Loi n° 2009-27 du 8 juillet 2009 portant sur la Biosécurité

8 juillet 2009

Résumé

La Loi n° 2009-27 du 8 juillet 2009 porte sur la biosécurité au Sénégal. Elle vise à encadrer l'utilisation, l'importation, l'exportation, le transit, le transport, la dissémination et la mise sur le marché des organismes génétiquement modifiés (OGM) et de leurs produits dérivés. Cette loi s'inscrit dans le cadre de la ratification par le Sénégal du Protocole de Cartagena, qui régit les mouvements transfrontaliers des OGM. Elle établit un cadre institutionnel, des procédures d'évaluation des risques, et des sanctions en cas de non-respect des dispositions.

Points clés

  • La loi a pour objet de protéger la diversité biologique, la santé humaine et animale, ainsi que l'environnement contre les risques liés aux OGM.
  • Elle s'applique à toutes les activités impliquant des OGM, à l'exception des produits pharmaceutiques ou vétérinaires relevant d'autres accords internationaux.
  • Création de deux instances : l'Autorité Nationale de Biosécurité (ANB) et le Comité National de Biosécurité (CNB).
  • Mise en place d'une procédure d'accord préalable en connaissance de cause (APCC) pour toute activité impliquant des OGM.
  • Obligation de notification et d'évaluation des risques avant toute importation, dissémination ou mise sur le marché d'OGM.
  • Participation du public et transparence dans le processus de prise de décision.
  • Sanctions pénales et administratives en cas de non-respect des dispositions de la loi.

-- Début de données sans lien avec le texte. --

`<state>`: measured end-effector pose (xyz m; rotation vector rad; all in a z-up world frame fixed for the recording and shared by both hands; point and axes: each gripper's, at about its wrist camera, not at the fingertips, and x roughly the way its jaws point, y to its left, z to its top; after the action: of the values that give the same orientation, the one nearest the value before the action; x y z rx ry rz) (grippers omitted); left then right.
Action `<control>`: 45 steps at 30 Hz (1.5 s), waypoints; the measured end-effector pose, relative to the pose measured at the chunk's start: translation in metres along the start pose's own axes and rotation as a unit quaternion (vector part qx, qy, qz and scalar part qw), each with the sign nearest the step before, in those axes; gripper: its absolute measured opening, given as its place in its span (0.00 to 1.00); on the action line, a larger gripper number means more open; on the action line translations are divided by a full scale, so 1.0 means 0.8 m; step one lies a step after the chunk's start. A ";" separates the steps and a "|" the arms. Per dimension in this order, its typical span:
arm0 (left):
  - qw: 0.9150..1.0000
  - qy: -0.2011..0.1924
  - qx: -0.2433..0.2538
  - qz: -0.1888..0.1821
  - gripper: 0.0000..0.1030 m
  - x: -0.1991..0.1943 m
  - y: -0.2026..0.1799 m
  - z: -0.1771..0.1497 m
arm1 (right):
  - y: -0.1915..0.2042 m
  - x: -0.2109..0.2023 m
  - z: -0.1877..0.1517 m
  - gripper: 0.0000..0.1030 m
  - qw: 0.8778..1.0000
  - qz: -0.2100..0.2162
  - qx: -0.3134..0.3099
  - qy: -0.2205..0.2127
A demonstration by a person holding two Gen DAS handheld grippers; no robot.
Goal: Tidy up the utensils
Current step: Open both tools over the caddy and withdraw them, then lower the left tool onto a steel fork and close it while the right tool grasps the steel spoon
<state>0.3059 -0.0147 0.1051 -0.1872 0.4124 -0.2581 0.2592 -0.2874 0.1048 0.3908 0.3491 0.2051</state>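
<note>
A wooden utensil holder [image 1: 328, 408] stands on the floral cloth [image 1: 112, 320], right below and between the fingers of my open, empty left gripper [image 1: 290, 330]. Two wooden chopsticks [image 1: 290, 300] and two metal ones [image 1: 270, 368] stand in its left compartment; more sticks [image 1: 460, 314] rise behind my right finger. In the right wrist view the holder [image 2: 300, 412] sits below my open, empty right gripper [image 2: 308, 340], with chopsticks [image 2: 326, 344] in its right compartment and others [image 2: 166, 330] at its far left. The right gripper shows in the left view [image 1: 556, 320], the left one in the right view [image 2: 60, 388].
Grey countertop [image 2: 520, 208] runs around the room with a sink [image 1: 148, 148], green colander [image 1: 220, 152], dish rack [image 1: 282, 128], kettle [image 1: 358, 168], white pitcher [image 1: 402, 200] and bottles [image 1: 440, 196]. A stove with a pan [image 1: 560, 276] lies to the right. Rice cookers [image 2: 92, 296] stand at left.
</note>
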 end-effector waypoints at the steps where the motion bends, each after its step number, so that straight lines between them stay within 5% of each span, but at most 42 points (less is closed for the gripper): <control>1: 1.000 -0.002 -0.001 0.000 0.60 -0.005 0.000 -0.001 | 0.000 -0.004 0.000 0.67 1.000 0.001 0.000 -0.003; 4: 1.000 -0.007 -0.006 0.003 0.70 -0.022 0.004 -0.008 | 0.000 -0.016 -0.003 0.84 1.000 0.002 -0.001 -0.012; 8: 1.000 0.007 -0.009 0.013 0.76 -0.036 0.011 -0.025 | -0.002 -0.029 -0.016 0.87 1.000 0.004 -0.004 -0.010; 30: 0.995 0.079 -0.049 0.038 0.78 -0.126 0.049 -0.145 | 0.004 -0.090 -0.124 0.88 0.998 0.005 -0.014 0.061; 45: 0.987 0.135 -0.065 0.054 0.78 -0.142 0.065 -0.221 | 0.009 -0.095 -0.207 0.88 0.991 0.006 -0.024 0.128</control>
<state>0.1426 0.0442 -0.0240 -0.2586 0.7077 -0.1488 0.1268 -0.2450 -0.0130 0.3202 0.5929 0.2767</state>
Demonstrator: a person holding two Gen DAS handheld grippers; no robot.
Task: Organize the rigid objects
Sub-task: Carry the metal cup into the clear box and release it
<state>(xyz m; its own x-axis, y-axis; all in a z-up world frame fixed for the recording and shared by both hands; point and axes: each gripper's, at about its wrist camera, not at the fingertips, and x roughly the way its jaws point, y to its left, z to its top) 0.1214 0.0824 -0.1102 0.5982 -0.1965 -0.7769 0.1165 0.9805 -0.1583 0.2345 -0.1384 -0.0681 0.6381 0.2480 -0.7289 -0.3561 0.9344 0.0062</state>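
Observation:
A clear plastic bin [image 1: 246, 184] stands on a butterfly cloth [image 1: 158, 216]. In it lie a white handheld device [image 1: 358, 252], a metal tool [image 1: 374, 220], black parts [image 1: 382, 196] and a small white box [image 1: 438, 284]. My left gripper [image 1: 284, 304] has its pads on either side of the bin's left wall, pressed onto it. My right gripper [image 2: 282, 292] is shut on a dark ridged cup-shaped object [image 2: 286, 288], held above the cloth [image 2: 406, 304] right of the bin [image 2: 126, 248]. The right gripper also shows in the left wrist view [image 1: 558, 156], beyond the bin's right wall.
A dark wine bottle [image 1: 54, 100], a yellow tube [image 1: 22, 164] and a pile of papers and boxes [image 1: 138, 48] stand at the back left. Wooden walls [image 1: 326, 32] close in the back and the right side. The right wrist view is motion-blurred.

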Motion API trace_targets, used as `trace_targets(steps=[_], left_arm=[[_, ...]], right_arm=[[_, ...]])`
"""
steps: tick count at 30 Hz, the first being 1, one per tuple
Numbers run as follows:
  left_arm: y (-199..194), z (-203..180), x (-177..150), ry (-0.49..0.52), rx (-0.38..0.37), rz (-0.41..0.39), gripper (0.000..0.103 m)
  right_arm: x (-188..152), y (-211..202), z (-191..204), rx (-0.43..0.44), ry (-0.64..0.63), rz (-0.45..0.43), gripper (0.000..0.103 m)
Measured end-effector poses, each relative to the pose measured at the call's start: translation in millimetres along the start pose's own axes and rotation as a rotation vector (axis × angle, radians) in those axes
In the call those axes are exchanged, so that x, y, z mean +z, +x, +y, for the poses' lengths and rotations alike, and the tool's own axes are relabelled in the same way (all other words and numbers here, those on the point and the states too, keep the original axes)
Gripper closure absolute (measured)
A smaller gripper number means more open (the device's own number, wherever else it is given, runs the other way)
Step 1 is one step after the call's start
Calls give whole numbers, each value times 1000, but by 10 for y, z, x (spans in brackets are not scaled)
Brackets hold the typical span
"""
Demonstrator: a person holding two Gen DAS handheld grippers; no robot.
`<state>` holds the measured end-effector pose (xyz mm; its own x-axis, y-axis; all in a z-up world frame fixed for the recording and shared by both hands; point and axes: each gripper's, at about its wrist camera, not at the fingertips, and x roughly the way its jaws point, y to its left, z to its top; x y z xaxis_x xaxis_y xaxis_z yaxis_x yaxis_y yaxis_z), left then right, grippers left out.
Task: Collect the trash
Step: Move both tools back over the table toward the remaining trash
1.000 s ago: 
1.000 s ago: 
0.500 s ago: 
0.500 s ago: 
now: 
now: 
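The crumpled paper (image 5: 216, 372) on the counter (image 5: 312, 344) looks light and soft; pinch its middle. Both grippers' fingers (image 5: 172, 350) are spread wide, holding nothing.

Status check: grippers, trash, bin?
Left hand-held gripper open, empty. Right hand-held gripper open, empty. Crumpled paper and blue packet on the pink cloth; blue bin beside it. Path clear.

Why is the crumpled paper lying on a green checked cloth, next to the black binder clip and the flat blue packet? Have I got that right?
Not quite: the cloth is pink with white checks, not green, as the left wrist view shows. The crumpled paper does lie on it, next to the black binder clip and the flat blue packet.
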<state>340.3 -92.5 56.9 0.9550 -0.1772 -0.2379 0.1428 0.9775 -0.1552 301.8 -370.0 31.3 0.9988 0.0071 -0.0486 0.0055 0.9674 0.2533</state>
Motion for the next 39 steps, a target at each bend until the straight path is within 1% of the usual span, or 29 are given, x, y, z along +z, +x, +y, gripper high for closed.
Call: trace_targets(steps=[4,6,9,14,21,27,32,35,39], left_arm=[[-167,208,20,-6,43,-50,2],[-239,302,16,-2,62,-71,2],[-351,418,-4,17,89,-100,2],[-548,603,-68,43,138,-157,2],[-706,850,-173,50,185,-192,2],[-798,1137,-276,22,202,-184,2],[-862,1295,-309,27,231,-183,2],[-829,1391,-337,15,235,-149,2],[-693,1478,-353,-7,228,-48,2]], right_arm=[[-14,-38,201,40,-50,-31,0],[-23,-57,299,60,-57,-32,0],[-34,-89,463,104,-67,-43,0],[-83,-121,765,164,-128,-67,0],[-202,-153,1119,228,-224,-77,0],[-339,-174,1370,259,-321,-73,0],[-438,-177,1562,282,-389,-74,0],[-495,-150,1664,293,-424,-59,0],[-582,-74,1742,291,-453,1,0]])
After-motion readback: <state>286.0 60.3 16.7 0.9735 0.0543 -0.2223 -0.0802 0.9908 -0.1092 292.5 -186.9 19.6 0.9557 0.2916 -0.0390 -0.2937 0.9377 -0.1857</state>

Détails et éléments notables

  • Références juridiques :
    • Protocole de Cartagena (ratifié par le Sénégal).
    • Décret n°2008-1258 du 10 novembre 2008 ordonnant la présentation du projet de loi à l'Assemblée nationale.
    • Articles clés : Article 1 (objet de la loi), Article 5 (cadre institutionnel), Article 13 (procédure de prise de décision), Article 56 (sanctions pénales).
  • Cadre institutionnel :
    • Autorité Nationale de Biosécurité (ANB) : chargée de coordonner les activités liées aux OGM et de prendre des décisions sur proposition du CNB.
    • Comité National de Biosécurité (CNB) : évalue les risques et donne un avis scientifique motivé à l'ANB.
  • Procédures :
    • Notification obligatoire pour toute activité impliquant des OGM (importation, dissémination, mise sur le marché, etc.).
    • Évaluation des risques sanitaires, environnementaux et socio-économiques.
    • Délai maximal de 270 jours pour la prise de décision après réception de la notification.
    • Mesures de précaution et gestion des risques en cas de nouvelles informations ou de dangers avérés.
  • Sanctions :
    • Peines d'emprisonnement allant de 1 à 10 ans et amendes allant de 100 000 000 FCFA à 10 000 000 000 FCFA selon la gravité des infractions.
    • Saisie, confiscation ou destruction des OGM non autorisés ou dangereux.
  • Annexes :
    • Annexe 1 : Éléments requis pour les notifications (utilisation en milieu confiné, dissémination, importation/mise sur le marché).
    • Annexe 2 : Critères pour l'évaluation des risques biologiques (santé humaine, environnement, considérations socio-économiques).
  • Acteurs :
    • Ministre en charge de l'Environnement : prend les décisions finales sur les autorisations.
    • Assemblée nationale et Sénat : adoption de la loi en juin 2009.
    • Commission du Développement et de l'Aménagement du Territoire : examen et adoption du projet de loi.